POLS 346, Questions to Answer

Here are some questions students should be able to answer.

 

1.       How do environmental values enter the policy process?  Give at least one example of how institutions shape values, and at least one example that shows how an environmental actor pursues values. 

2.       Some problems are defined as ‘environmental’ (climate change, air quality) and others not (nuclear weapons, infectious diseases).  Still others are recognized as having significant environmental consequences (energy, economic development) but are not primarily ‘environmental.’  What do our classification schemes about environmental policies tell you about our politics? 

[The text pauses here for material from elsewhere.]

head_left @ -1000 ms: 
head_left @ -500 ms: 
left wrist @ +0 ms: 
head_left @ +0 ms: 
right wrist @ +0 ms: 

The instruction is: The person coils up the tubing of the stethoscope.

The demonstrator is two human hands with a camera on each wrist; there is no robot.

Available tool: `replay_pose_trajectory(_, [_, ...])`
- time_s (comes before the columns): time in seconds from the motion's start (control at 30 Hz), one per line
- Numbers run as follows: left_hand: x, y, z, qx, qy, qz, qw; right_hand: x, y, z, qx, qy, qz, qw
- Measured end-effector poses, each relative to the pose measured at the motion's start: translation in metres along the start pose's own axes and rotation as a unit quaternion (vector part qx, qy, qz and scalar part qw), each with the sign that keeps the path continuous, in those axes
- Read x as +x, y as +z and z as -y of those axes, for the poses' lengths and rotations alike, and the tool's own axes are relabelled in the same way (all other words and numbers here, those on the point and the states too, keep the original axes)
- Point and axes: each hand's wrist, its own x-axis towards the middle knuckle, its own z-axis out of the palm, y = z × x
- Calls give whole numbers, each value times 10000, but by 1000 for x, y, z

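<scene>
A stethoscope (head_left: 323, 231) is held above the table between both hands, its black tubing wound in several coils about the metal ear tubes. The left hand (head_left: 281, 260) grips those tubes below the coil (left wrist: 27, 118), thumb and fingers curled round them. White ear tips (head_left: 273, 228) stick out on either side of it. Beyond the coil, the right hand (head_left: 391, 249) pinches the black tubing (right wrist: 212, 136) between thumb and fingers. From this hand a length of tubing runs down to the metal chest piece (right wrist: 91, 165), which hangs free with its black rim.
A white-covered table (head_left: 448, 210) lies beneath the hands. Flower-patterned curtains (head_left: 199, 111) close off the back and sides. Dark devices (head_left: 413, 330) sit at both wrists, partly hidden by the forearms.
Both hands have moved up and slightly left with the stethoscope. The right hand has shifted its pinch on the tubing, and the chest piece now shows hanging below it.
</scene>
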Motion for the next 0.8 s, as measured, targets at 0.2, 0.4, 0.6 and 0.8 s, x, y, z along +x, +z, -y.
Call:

  1. How does federalism shape environmental policy?  What are the main incentives that states have to be more responsible environmental citizens in the federal system? Illustrate with examples from state regulatory institutions that seek to restore endangered salmon populations.
  2. What determines the success of environmental interest groups?  Your response should focus on (at a minimum) features of the issues groups seek to influence, institutions where decisions are made, and group tactics.  Here is a framework for studying interest groups, based on student papers that looked at examples. 
  3. How important are presidents in the making of national environmental policy?  Give examples from the Bush and Obama administrations.
  4. Here is a model of studying congress in environmental policy areas.  Show how the model is or isn’t useful in understanding a current issue, such as regulation of drilling in the Gulf of Mexico. 
  5. Describe how courts get involved in environmental policy—why do they get involved, what kinds of values tend to emerge from court decisions, what kinds of changes do they bring about? 
  6. The Gulf oil spill illustrates many of the challenges to effective environmental regulation.  Describe them. 
  7. What are the major tradeoffs in requiring that administrative policy makers subject regulations to economic analysis?  Are our policy processes receptive to recommendations that emerge from this analysis?
  8. How does risk analysis affect the way we interpret environmental issues?
  9. Define environmental justice.  Is your definition widely shared, say, by groups advocating EJ, the EPA, etc.?   Is environmental justice part of the environmental values pursued by most of the interest groups we have read about in the course?  So?
  10. Define sustainability.  Are US politics responsive to values that that endorse sustainability?  Why or why not? 
  11. What did the Greg Nickels visit to campus demonstrate to you about the possibilities and limits of local politics as a driver of environmental policies?
  12. Is there a scientific consensus on human-induced global climate change?  How has the issue of scientific consensus been contested these last ten years?  What is the best case scenario for GCC?  What is the worst case scenario for GCC?  What are the chief obstacles toward effective policymaking on GCC?
  13. In general, how effective are international organizations that enforce environmental agreements?  Give an example that supports your generalization.  What values appear to fare best in the major international policy making institutions?
  14. What is the stakeholder model of environmental policymaking?  What is its specific contribution to dealing with political conflict? 
  15. Within the US foreign policy community, international relations and security issues are described, more so than before, as having significant environmental features.  Why?  Do you see this recognized in our public debates about energy? 
  16. The authors of your primary text appear, most of the time, optimistic about the possibilities of policy development in their preferred direction.  Do you agree their direction is preferred?  Do you share their optimism?